From 2018-2022 Fair Wisconsin Worked with Governor Tony Evers admonition to draft several executive orders, including Executive Order #1 to include nondiscrimination protections for state employees and contractors on the basis of sexual orientation and gender identity. As well as Executive Order #121 and #122 which prohibit the use of federal and state funds for the purpose of conversion therapy and require the use of gender neutral language in state documents.

In 2024, Fair Wisconsin's long time Executive Director Megin McDonell stepped down and the Boards of Directors conduced a national search, hiring the former Communications Director of the Department of Public Instruction, Abigail Swetz.

== Programs ==

=== Legislative advocacy ===
Fair Wisconsin works to advance, achieve and protect the civil rights of LGBTQ+ Wisconsinites though a wide range of legislative advocacy.
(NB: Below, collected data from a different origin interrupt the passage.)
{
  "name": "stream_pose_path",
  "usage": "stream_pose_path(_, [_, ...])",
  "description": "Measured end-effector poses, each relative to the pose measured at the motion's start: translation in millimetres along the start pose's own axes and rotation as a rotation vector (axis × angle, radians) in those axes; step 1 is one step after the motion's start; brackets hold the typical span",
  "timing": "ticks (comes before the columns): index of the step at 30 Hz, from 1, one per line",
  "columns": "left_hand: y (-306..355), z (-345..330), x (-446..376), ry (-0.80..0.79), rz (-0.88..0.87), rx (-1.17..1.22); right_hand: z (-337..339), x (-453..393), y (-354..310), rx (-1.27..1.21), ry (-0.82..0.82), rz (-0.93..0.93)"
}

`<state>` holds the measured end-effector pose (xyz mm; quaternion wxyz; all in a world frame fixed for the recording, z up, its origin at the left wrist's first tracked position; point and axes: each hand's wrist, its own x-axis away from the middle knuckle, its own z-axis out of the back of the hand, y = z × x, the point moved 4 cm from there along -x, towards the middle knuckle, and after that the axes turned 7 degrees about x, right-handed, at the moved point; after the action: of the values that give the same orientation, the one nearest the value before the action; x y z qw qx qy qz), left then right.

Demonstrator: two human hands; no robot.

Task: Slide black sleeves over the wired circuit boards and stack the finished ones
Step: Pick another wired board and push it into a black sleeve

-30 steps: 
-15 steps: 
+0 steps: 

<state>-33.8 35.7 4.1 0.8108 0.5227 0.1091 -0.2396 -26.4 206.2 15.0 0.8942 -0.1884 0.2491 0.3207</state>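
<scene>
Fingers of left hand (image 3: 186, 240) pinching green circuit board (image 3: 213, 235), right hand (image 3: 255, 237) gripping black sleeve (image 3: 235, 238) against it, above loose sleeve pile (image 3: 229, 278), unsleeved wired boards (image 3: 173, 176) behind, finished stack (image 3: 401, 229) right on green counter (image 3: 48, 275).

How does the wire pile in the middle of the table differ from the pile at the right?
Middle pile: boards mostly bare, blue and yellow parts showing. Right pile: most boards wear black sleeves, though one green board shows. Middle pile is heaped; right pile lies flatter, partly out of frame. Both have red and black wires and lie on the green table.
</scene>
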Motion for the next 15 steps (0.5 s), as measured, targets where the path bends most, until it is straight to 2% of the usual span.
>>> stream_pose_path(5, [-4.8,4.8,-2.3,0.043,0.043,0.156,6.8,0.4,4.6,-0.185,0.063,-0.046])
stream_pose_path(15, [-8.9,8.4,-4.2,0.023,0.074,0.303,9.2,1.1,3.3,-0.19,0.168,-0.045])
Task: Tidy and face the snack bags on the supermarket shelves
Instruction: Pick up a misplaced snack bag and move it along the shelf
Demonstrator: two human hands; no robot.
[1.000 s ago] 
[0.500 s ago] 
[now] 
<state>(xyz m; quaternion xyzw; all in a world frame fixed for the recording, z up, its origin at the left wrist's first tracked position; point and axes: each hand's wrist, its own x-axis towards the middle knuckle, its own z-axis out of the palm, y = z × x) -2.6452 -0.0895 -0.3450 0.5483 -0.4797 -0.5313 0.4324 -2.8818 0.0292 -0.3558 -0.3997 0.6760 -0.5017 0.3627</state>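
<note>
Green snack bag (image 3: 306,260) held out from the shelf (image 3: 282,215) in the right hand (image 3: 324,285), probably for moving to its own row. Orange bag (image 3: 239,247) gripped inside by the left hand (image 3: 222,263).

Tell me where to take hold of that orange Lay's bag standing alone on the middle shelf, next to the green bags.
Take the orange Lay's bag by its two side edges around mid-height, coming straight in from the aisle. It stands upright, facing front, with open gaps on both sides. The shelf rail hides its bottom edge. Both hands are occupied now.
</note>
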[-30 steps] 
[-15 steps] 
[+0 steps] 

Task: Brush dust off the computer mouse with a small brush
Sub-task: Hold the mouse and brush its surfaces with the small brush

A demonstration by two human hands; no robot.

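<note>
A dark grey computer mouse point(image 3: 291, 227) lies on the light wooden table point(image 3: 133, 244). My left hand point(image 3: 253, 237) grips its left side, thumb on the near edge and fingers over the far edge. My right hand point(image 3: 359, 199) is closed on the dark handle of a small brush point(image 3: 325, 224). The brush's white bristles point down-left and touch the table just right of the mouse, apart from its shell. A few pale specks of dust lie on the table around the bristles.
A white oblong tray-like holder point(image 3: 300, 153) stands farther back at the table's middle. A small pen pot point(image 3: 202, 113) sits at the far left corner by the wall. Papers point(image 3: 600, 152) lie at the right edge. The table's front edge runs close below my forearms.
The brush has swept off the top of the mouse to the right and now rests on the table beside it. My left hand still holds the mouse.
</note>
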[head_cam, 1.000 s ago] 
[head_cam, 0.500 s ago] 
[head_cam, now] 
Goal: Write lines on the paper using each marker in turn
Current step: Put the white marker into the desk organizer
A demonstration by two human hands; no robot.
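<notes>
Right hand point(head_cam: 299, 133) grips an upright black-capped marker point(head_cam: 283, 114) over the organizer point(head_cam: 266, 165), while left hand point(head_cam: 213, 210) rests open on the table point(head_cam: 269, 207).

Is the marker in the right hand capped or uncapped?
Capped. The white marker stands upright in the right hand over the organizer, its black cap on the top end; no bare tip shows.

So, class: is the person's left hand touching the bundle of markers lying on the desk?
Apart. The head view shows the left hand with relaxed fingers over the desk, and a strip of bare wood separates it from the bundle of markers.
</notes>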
Fair Wisconsin is a registered lobbyist. Since 2021 Fair Wisconsin has been working to oppose the growing anti-LGBTQ+ movement in Wisconsin. In 2023 Fair Wisconsin submitted more than 15,000 pages of testimony in opposition a transgender medical care ban introduced by republicans in the state legislature. The transgender medical care ban was vetoed by Wisconsin Governor Tony Evers on December 6, 2023.

In 2024 Fair Wisconsin and other advocacy organizations filed complaints against several schools alleging violation of Title IX regulations.

=== Electoral advocacy ===
Fair Wisconsin has run significant independent expenditures on behalf of candidates since its founding. Fair Wisconsin's most notable electoral involvement occurred during the 2004 marriage amendment campaign in Wisconsin. Since the 2020 presidential election, Fair Wisconsin has expanded their electoral advocacy programs. The Fair Wisconsin Political Action Committee (PAC) endorses both LGBTQ+ candidates and their allies, Fair Wisconsin PAC's notable endorsements include, Vice President Kamala Harris and Governor Tim Walz, U.S. Senator Tammy Baldwin, U.S. Congressman Mark Pocan, Governor Tony Evers, Mandela Barnes for U.S. Senate and Dina Nina Martinez Rutherford.